Ясное дело, греющаяся на камне гадюка не могла рассуждать подобным образом, но в ее крошечном мозгу все описанное сливалось в одно приятное ощущение.

Почти метровое тело, покрытое серой с коричневым узором чешуей, расслабленно лежало на плоском обломке скалы, когда прилетевший сверху камень размозжил рептилии голову. Следом за камнем в змеиное убежище спрыгнул голый человек. Зацепив бедром выступ скалы, он зашипел, затем с довольным урчанием схватил бьющееся в агонии змеиное тело, острой гранью каменного обломка отсек то, что осталось от головы, и вылез из расселины.

ГЛАВА 1

Невезение бывает разным. Кому - то всегда везет, и такого индивидуума заслужено именуют счастливчиком. Обычным людям когда везет, когда нет, а особо невезучие личности опровергают теорию вероятности, чаще прочих влипая в неприятности.

Так вот, назвать Ромку Шишагова невезучим мог только человек, близоруко пялящийся на мир через толстенные розовые очки. Невезение родилось раньше Романа, и уже двадцать шесть лет было естественной средой обитания.
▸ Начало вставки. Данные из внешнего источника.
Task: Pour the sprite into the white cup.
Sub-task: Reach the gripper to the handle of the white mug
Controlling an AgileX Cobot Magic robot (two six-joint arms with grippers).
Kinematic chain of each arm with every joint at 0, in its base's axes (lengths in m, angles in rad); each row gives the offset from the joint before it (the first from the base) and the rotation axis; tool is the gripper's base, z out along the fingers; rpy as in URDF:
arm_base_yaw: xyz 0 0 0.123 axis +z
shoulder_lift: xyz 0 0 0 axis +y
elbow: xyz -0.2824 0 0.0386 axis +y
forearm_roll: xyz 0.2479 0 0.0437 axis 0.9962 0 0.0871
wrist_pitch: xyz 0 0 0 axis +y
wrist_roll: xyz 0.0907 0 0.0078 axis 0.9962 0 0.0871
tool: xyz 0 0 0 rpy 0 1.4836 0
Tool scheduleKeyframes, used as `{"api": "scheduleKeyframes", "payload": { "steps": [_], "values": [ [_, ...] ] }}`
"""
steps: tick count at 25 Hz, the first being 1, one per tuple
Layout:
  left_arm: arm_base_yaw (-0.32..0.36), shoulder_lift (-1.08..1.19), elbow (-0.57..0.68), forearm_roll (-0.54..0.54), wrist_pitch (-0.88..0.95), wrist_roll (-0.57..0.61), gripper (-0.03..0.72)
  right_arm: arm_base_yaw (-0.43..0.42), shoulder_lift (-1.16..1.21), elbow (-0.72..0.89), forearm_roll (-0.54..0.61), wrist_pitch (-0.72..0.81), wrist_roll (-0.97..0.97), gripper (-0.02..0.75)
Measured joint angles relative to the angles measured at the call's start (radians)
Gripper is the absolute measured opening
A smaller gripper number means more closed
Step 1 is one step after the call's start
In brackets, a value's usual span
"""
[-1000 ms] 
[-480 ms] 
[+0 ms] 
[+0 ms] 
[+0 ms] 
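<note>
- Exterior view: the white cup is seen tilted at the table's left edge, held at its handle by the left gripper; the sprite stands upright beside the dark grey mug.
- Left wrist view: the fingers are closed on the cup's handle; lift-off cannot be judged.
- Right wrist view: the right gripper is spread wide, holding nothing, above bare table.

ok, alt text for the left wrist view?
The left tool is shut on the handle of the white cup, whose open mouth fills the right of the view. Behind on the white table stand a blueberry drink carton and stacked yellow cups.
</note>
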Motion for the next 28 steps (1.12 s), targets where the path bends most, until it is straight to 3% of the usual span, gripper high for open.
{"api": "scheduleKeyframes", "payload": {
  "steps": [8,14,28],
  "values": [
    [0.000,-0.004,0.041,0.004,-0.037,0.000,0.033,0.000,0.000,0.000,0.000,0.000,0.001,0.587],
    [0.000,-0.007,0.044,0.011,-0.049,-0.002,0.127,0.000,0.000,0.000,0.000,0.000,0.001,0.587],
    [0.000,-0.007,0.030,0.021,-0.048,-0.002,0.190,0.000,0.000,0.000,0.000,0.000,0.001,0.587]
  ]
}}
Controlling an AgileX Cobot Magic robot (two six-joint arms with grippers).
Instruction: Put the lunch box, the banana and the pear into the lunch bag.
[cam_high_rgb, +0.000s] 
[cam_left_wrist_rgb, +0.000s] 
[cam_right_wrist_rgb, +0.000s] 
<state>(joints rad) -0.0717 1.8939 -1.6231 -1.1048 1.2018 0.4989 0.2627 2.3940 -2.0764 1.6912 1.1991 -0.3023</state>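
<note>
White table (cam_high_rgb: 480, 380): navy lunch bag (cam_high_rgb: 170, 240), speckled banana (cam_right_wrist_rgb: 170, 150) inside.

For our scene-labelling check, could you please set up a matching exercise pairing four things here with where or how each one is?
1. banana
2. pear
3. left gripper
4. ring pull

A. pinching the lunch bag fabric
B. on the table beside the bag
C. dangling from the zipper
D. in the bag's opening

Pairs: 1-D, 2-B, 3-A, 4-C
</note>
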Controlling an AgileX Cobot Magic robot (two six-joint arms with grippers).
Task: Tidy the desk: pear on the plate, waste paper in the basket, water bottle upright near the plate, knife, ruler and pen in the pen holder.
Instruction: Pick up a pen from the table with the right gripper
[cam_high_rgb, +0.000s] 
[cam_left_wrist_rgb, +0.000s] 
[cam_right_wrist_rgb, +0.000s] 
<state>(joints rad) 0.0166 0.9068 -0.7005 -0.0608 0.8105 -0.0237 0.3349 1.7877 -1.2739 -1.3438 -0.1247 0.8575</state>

Принадлежащий ему предмет, состоящий более чем из одной детали, обязательно ломался. Нужные вещи исчезали, как только в них возникала потребность, и оказывались на виду, как только надобность в них исчезала. Транспорт всегда уходил у него из-под носа. Исключением были только те редкие случаи, когда, проехав половину остановки, водитель объявлял: «В связи с технической неисправностью автобус дальше не пойдет». Естественно, пока высаженные пассажиры топали к ближайшей остановке, мимо них один за другим проезжали пустые автобусы, но на остановке приходилось полчаса ожидать следующий.

Короче, утопленник мог Шишагову завидовать - ему не свезло один раз, а Роман во всём этом невезении жил. И сдаваться не собирался, потому - что не умел. Выходил из дома пораньше, дрессировал вещи лежать на строго отведённых местах, чинил всё, что можно было починить, от складного ножа до телевизора и боевой машины пехоты.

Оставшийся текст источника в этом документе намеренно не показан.